Moiese is best known, by far, as the entrance to the National Bison Range, where a general store stands nearby the refuge gate. Created by Congress in 1908, the refuge took
additional land–almost 19,000 acres- from the tribes, without their consent, to create a safe haven for the remaining bison in the region. A few hundred bison live within its boundaries today. In 2016 the National Park Service began discussions with the Consolidated Kootenai and Salish Tribe to transfer management of the refuge to the tribe.
Eight miles north of Moiese along the railroad line is the town of Charlo, named in honor of Chief Charlo of the Bitterroot Salish, who was forced from the Bitterroot Valley to move to the reservation in 1891. Charlo served as head chief of the Bitterroot Salish from 1870-
1910. As a railroad town, Charlo is like many along the Northern Pacific, with a brief strip of businesses facing the railroad tracks, marked by the town’s sole grain elevator. It has a classic rural bar, Tiny’s Tavern, with its brightly painted exterior of concrete block, with brick accents. Built in 1946 by Tiny Browne, it was both a motel and a tavern, and a local museum of items that Tiny thought were interesting. Browne died in 1977 and his sister, Celeste Fagan, next owned the tavern, managed by Edna Easterly who recalled in a story in the Missoulian of April 20, 2007 that Tiny “was known as the bank of Charlo. Tiny always carried a lot of money in his pocket and if you needed to cash a check, you went to Tiny.”

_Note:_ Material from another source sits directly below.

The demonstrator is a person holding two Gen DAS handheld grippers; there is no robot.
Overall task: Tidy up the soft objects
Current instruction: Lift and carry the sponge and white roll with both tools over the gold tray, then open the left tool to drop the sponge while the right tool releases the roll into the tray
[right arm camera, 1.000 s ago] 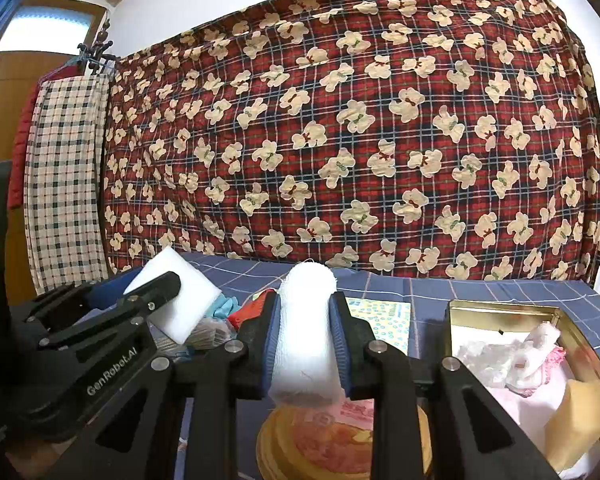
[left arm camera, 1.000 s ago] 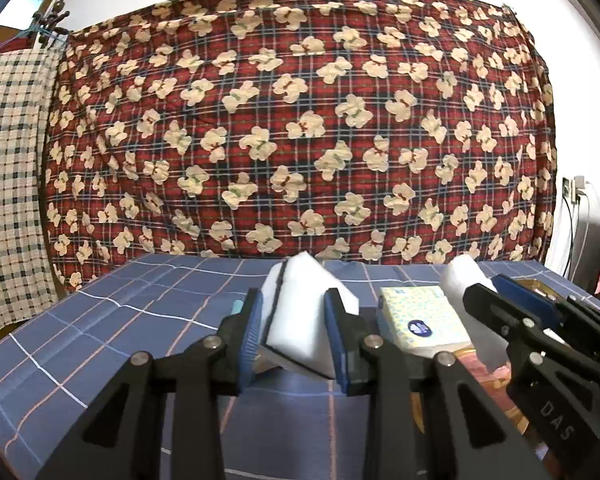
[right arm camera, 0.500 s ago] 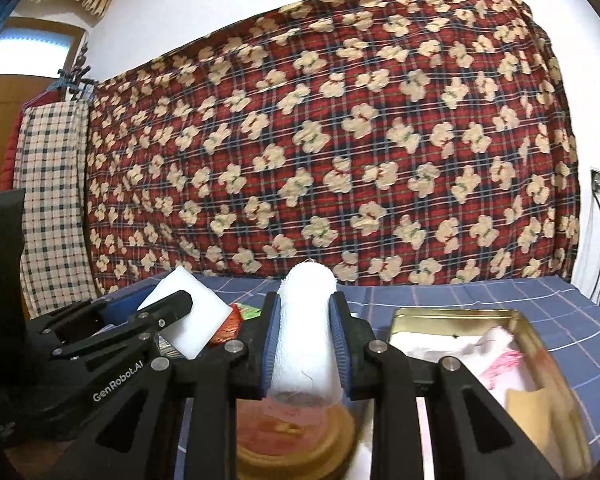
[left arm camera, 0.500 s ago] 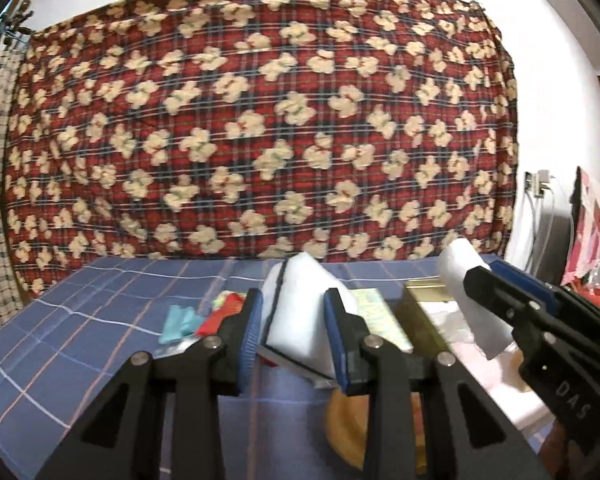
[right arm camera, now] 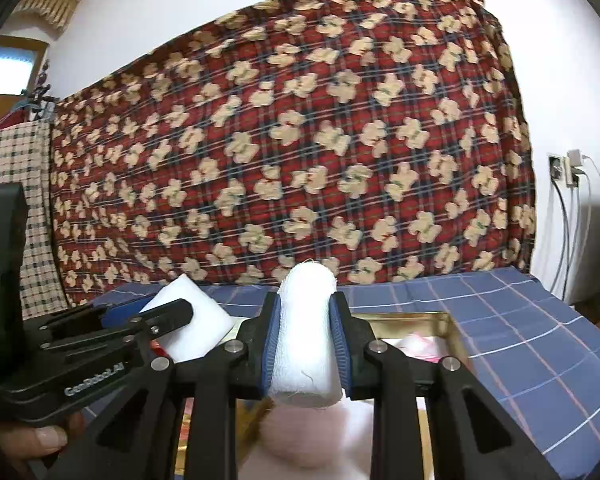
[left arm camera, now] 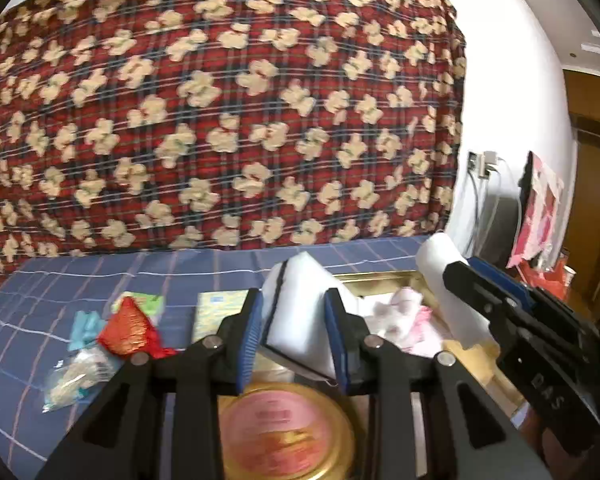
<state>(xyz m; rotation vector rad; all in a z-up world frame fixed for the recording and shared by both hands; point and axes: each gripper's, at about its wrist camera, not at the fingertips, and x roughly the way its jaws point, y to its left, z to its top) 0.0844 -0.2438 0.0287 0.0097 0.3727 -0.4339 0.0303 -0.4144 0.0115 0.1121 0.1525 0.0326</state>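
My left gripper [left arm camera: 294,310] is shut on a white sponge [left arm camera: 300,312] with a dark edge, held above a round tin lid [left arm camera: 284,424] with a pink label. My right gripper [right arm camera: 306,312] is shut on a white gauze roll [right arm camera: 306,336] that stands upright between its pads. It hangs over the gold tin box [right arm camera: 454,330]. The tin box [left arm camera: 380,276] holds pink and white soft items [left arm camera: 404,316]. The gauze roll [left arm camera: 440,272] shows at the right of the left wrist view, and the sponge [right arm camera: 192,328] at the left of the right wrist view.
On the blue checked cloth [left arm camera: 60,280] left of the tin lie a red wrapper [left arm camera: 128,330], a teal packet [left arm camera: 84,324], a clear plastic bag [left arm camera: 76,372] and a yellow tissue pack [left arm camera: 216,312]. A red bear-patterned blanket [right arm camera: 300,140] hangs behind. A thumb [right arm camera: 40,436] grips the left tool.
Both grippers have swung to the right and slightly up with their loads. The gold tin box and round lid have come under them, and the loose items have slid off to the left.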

Most important for its architecture, however, is the town’s public school, a wonderful example of Art Deco style from the New Deal decade of the 1930s.
Ronan is a third town along the railroad corridor, named for a former white superintendent of the reservation. The town’s demographics today are mostly white, with a little more than a quarter Native American population. Ronan proudly proclaims its existence not only with a gate sign, connecting the business district to the sprawl along U.S. Highway 93 but also a log visitor center and interpretive park on the highway.


The facade expresses a confident future, which is needed in today’s uncertain economic climate for rural hospitals across the state. But my favorite building in Ronan speaks to my love for adaptive reuse and mid-20th century modern design. The town library is an
exquisite example of mid-century modern, and was once a local bank before being converted into the library.